• Task objective: In the material below, find every line containing "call" and copy that line.

• Records to use:
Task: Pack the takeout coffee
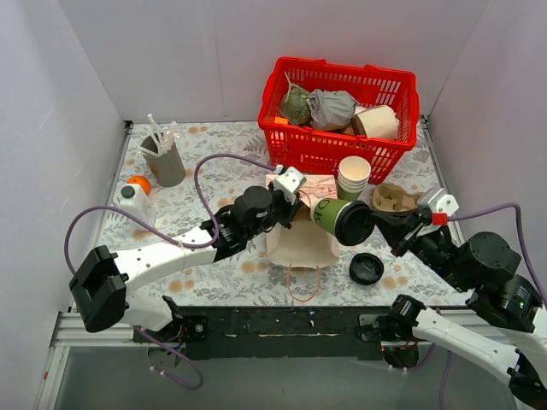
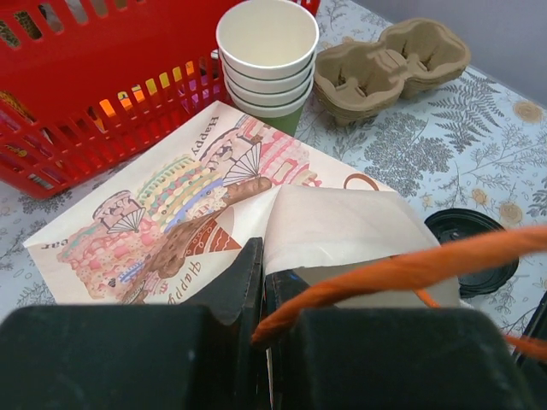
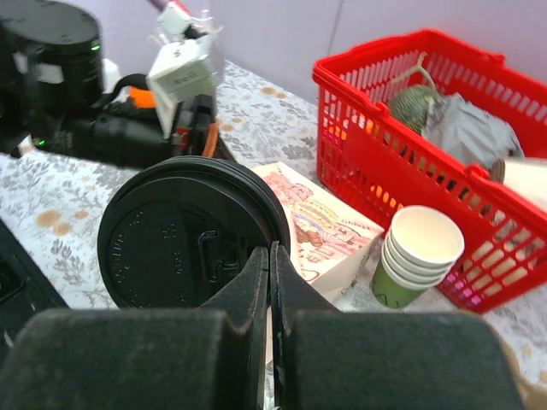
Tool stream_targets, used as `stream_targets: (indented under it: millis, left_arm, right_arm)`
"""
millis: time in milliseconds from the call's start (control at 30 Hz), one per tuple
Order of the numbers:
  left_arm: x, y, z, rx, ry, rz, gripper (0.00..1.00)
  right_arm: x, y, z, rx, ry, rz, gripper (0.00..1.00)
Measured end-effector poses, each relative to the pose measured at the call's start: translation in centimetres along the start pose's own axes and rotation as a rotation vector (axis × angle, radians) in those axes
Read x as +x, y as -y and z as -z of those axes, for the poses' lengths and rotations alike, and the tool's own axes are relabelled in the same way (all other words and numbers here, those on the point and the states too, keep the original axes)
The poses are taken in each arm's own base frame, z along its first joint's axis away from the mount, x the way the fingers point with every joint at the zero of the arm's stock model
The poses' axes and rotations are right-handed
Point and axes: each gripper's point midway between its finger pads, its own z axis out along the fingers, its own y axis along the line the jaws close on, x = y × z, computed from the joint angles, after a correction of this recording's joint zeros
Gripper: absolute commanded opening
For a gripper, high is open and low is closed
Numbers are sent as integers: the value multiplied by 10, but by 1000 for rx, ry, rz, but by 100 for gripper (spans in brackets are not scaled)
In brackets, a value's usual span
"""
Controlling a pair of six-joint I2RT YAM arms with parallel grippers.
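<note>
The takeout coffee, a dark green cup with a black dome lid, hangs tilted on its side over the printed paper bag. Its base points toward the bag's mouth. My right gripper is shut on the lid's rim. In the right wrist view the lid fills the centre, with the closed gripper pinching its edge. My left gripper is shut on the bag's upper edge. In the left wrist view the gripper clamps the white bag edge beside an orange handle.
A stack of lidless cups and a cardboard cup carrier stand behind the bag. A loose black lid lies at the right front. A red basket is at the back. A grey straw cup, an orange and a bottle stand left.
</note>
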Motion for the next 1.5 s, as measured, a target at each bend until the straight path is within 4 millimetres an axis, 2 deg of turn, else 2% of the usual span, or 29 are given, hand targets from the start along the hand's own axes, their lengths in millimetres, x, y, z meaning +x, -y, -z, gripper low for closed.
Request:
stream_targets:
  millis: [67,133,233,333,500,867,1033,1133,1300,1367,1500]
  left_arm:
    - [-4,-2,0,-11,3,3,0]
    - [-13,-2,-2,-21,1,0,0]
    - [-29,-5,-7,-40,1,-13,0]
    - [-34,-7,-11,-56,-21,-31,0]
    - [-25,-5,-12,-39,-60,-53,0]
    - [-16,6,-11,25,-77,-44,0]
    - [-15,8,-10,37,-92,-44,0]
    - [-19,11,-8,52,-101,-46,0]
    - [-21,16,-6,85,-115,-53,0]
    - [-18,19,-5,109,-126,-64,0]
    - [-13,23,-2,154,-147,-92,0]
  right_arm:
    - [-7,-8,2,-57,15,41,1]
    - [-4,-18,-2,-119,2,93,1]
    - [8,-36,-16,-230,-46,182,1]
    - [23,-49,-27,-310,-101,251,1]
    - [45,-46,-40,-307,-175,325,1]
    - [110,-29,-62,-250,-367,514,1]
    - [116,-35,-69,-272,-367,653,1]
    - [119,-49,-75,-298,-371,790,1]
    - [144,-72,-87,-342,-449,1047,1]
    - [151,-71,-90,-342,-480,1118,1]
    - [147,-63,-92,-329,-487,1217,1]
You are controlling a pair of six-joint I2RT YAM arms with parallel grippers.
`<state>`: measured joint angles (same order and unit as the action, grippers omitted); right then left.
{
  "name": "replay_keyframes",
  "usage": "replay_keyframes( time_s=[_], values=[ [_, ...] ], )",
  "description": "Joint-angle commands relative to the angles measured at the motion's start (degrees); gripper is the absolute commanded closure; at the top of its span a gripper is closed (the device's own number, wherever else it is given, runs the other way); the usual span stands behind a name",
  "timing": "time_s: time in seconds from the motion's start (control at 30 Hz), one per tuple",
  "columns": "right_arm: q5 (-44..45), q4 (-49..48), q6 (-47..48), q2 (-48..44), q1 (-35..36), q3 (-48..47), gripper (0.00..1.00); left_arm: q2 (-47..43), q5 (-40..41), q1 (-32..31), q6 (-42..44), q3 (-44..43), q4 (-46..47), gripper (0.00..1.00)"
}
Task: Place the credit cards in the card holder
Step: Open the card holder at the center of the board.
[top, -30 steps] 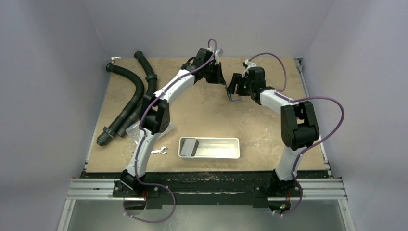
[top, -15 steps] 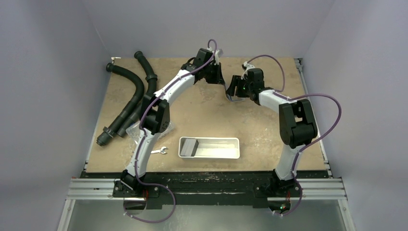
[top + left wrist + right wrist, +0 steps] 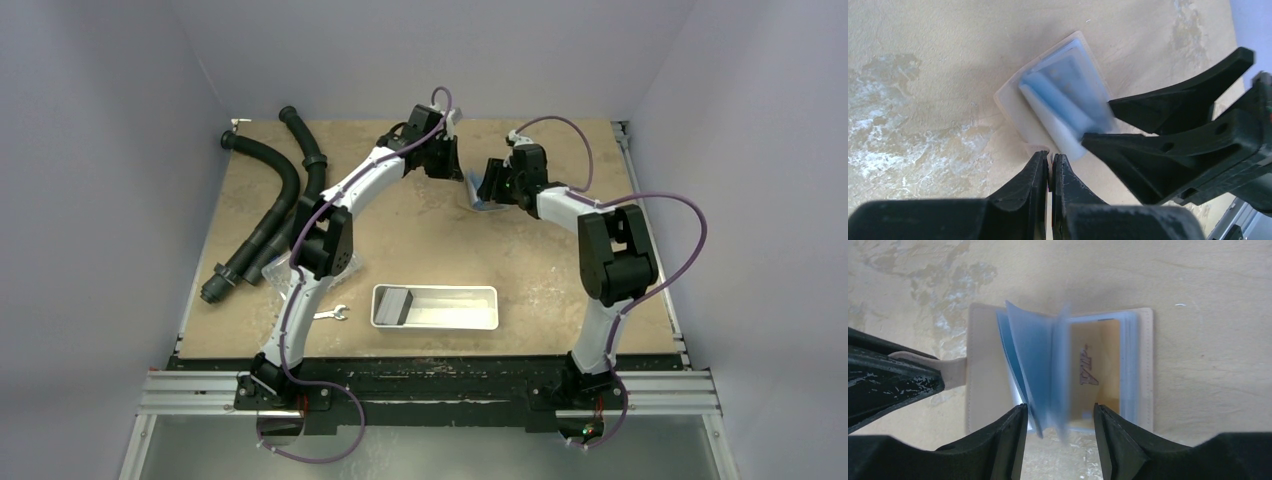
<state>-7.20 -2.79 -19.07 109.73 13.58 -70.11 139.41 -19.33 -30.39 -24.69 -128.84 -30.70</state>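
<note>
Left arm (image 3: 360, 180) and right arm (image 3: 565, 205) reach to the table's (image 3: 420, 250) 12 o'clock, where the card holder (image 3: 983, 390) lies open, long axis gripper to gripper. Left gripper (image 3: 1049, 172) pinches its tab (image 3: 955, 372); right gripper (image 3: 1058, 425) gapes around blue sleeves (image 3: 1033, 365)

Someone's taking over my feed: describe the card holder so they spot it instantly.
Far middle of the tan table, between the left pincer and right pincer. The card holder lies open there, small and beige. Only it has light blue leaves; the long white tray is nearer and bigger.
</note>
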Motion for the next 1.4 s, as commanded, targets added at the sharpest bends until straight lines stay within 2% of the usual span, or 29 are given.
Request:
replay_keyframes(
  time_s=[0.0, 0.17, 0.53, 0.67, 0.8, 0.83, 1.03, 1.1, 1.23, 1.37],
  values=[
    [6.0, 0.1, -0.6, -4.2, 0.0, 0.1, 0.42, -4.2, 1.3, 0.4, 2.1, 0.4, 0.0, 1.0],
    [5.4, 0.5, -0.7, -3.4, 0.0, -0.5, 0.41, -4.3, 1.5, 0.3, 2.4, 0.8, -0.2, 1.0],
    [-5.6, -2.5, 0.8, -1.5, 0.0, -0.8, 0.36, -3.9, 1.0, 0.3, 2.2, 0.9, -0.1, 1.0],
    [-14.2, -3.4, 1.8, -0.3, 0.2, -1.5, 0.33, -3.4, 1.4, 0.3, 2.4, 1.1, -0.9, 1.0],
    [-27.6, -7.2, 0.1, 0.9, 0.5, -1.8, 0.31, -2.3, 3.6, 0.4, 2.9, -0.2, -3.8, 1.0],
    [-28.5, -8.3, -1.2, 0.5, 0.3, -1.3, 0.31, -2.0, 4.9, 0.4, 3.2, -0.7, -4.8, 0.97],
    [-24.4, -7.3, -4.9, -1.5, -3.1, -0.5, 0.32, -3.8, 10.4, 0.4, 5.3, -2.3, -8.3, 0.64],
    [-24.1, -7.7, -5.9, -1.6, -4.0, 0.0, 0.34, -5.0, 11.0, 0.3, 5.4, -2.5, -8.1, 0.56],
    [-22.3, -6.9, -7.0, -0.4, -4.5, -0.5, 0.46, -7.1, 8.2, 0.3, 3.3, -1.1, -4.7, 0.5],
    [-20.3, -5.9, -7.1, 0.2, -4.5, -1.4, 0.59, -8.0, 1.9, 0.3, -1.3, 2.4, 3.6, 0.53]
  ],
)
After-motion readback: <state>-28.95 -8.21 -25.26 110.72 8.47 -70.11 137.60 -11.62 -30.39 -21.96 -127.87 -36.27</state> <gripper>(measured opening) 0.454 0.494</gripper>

• The answer:
millis: time in milliseconds from the call's start (control at 30 Hz), one per tuple
Measured end-effector poses, each relative to the pose measured at the call's start: translation in centimetres along the start pose's own axes and rotation as a rotation vector (axis × angle, radians) in those axes

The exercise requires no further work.